Occupation: Nutritionist

Which means: I’m currently working on a study at King’s College University, helping patients to reduce their risk of developing Cardiovascular Disease within the next 10 years. We are testing whether a psychological technique known as ‘Motivational Interviewing’ can help patients with lifestyle changes such as eating healthily and increasing exercise to reduce heart disease risk. I also write health and nutrition articles for TotallyTween – an online magazine for 8-12 year olds.

Did you go to uni? I studied Nutrition at the University of Nottingham and graduated in 2010.
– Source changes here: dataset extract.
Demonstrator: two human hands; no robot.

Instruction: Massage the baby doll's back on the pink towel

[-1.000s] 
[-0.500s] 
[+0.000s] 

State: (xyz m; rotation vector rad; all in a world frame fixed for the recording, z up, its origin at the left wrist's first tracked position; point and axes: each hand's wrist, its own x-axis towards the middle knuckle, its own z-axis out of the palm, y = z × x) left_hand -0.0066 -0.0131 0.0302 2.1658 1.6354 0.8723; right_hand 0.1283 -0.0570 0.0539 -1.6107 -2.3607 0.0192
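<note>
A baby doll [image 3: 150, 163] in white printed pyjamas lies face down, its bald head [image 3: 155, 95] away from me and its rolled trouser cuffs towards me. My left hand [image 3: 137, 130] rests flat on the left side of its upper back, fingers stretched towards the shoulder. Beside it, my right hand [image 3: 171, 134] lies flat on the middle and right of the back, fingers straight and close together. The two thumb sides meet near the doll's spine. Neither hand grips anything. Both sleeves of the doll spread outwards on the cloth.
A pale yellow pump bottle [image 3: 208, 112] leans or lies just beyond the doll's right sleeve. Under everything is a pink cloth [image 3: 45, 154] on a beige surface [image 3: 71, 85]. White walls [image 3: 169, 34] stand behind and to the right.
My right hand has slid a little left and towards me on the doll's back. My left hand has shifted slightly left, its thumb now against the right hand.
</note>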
What was your first job after graduating? I decided to go travelling, so my first job was working at Wimbledon. I had a few different jobs to save money to fund my 8 month long trip. When I got back from travelling, I decided to really pursue the nutrition route but it was so difficult to find a paid job! I did lots of volunteering at various charities, an internship at a Nutrition PR company and then decided to go freelance. My first proper nutritionist role was for Hillingdon council, working as a Nutrition Coach for teens, helping them to manage their weight and become more active. I was also running nutrition workshops for parents and children in primary schools across south London.

Do you have to have a degree to do your job, or is work experience more important? Having a nutrition degree and work experience were both really important in landing the job. For this project in particular, other health-related and psychology qualifications were also accepted as the role incorporates nutrition, exercise and psychology. However, other nutrition roles I have had ask for a degree as a requirement.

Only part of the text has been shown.